**EXERCISE DESCRIPTION**
Wherever a picture appears, leave it out, and transcribe the rest of the records exactly.

[Stored items from a collection]
-- -- --
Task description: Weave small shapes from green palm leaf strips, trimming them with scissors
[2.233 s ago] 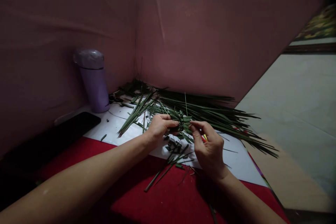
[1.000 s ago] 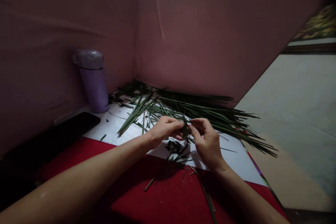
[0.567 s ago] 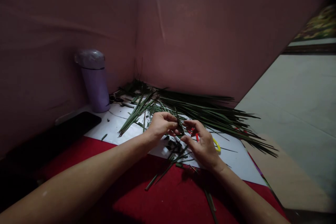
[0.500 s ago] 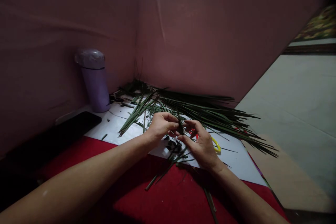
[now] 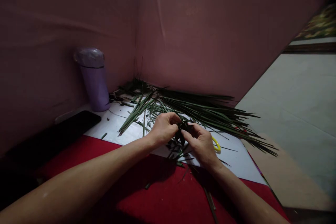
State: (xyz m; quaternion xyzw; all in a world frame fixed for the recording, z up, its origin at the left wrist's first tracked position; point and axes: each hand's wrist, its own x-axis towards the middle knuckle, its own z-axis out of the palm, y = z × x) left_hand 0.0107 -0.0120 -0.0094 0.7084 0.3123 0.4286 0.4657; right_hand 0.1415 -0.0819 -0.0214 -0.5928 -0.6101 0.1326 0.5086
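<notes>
Between my two hands is a small dark green piece of folded leaf strips [image 5: 181, 133], held above the white sheet. My left hand [image 5: 165, 128] pinches its left side with thumb and bent fingers. On the other side, my right hand [image 5: 201, 143] grips it between thumb and fingers. Its exact shape is hard to make out in the dim light. Cut leaf scraps [image 5: 175, 152] lie under and just in front of the hands. Beside my right hand shows a yellow loop-shaped handle [image 5: 216, 145], the rest of it hidden behind the hand.
A large bundle of long green leaves [image 5: 210, 110] spreads across the back right, with shorter strips [image 5: 136, 113] left of it. A purple tumbler [image 5: 95, 84] and a dark phone [image 5: 81, 123] stand and lie at the left. Pink walls [image 5: 189, 35] rise behind the white sheet [image 5: 233, 164] and red cloth [image 5: 147, 203].
The leaf piece has been turned and now looks broader and darker between the hands. My right fingers have closed in on it. Long strips hanging toward the red cloth have shifted out of sight.
</notes>
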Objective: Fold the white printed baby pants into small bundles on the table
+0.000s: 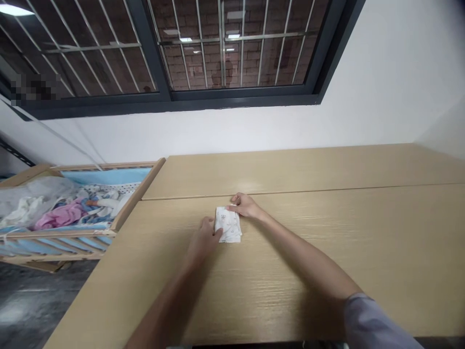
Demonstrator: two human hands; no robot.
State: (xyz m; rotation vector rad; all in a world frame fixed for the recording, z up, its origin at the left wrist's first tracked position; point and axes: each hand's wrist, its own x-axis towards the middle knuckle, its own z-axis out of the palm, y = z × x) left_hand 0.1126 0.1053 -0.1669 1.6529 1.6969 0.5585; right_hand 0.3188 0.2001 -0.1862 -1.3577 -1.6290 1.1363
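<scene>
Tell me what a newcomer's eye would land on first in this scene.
The eye goes first to the folded white printed cloth near the middle of the light wood table, the left hand and right hand at its edges. Left of the table, a slatted wooden crib holds heaped clothes, including a pink garment. Across the top runs a dark-framed barred window.

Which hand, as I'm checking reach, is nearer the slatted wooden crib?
The left hand is nearer the crib, at the folded printed cloth's side facing it. The right hand is farther, across the cloth.
</scene>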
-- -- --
**PROBLEM SOLUTION**
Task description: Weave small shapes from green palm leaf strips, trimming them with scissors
[2.233 s ago] 
[1.000 s ago] 
[0.567 s ago] 
[0.500 s ago] 
[now] 
State: (xyz m; quaternion xyzw; all in a world frame fixed for the recording, z up, its origin at the left wrist's first tracked position; point and axes: each hand's wrist, its own x-axis towards the middle knuckle, its own z-axis out of the palm, y = z × x) left_hand 0.0107 -0.0120 -0.0094 0.7084 0.3123 0.4286 0.4657; right_hand 0.1415 -0.0819 -0.0214 -0.5928 -0.6101 0.1326 0.5086
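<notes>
Between my two hands is a small dark green piece of folded leaf strips [image 5: 181, 133], held above the white sheet. My left hand [image 5: 165, 128] pinches its left side with thumb and bent fingers. On the other side, my right hand [image 5: 201, 143] grips it between thumb and fingers. Its exact shape is hard to make out in the dim light. Cut leaf scraps [image 5: 175, 152] lie under and just in front of the hands. Beside my right hand shows a yellow loop-shaped handle [image 5: 216, 145], the rest of it hidden behind the hand.
A large bundle of long green leaves [image 5: 210, 110] spreads across the back right, with shorter strips [image 5: 136, 113] left of it. A purple tumbler [image 5: 95, 84] and a dark phone [image 5: 81, 123] stand and lie at the left. Pink walls [image 5: 189, 35] rise behind the white sheet [image 5: 233, 164] and red cloth [image 5: 147, 203].
The leaf piece has been turned and now looks broader and darker between the hands. My right fingers have closed in on it. Long strips hanging toward the red cloth have shifted out of sight.
</notes>
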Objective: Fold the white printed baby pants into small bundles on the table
+0.000s: 
Demonstrator: two human hands; no robot.
State: (xyz m; rotation vector rad; all in a world frame fixed for the recording, z up, its origin at the left wrist's first tracked position; point and axes: each hand's wrist, its own x-axis towards the middle knuckle, its own z-axis out of the palm, y = z × x) left_hand 0.1126 0.1053 -0.1669 1.6529 1.6969 0.5585; right_hand 0.3188 0.2001 -0.1862 -1.3577 -1.6290 1.1363
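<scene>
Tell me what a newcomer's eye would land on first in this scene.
The eye goes first to the folded white printed cloth near the middle of the light wood table, the left hand and right hand at its edges. Left of the table, a slatted wooden crib holds heaped clothes, including a pink garment. Across the top runs a dark-framed barred window.

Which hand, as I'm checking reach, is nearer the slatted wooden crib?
The left hand is nearer the crib, at the folded printed cloth's side facing it. The right hand is farther, across the cloth.
</scene>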

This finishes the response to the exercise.